■ EXERCISE GOAL:
Would you return, word for word, the lines of the data below from the line with "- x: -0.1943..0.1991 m" through the line with "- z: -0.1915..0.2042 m", and no others?

■ DATA FOR ANALYSIS:
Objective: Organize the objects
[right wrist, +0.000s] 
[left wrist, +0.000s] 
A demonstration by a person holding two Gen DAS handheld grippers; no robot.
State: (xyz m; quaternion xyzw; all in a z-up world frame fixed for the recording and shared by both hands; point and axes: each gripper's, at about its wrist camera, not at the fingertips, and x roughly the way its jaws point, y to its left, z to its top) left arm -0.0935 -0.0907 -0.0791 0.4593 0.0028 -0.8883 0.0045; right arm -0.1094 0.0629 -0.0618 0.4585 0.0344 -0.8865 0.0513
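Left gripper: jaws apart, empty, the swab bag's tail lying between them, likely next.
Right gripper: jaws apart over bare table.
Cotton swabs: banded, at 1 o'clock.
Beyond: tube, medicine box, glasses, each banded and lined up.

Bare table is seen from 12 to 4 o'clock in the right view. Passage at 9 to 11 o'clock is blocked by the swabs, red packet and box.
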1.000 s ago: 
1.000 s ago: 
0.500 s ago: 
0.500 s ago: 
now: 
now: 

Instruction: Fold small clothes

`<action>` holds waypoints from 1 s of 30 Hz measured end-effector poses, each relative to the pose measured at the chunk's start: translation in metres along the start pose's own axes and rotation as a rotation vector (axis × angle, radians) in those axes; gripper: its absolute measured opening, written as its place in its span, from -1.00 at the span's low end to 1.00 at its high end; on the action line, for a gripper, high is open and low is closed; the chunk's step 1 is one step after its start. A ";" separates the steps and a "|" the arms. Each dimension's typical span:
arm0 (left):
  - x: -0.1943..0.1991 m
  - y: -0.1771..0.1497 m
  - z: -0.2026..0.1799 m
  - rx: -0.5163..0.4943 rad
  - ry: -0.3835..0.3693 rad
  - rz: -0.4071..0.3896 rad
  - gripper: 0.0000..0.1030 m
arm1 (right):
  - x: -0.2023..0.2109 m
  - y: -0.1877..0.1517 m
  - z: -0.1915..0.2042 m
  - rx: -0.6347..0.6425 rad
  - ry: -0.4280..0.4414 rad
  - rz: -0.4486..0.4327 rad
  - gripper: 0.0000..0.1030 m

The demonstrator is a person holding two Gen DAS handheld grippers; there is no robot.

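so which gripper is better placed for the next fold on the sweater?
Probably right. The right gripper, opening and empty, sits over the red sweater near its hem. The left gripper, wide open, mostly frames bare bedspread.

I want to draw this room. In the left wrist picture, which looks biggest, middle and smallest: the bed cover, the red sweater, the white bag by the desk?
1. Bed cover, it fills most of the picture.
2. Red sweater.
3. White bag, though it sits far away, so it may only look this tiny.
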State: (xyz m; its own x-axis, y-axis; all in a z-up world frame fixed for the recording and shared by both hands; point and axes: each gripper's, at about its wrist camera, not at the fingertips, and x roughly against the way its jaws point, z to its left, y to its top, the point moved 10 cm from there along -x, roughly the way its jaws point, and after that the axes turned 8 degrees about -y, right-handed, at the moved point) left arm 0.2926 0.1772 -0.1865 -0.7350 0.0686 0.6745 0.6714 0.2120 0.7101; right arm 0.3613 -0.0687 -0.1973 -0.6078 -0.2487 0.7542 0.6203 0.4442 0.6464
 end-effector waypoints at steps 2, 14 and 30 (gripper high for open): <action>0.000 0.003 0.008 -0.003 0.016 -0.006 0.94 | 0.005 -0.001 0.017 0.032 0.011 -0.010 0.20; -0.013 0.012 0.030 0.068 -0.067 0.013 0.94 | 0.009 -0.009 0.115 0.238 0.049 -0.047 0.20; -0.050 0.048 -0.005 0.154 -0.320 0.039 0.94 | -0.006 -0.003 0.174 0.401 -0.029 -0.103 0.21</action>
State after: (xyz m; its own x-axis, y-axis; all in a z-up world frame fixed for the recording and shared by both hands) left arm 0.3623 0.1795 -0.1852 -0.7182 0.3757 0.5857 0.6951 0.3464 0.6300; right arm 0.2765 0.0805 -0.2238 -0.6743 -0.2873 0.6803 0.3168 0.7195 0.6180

■ EXERCISE SOLUTION:
  - x: -0.1943..0.1991 m
  - y: -0.1771..0.1497 m
  - z: -0.2026..0.1799 m
  - rx: -0.5163..0.4943 rad
  - ry: -0.3835..0.3693 rad
  - rz: -0.4071..0.3896 rad
  - gripper: 0.0000..0.1030 m
arm1 (right):
  - x: -0.2023..0.2109 m
  - y: -0.1877..0.1517 m
  - z: -0.1915..0.2042 m

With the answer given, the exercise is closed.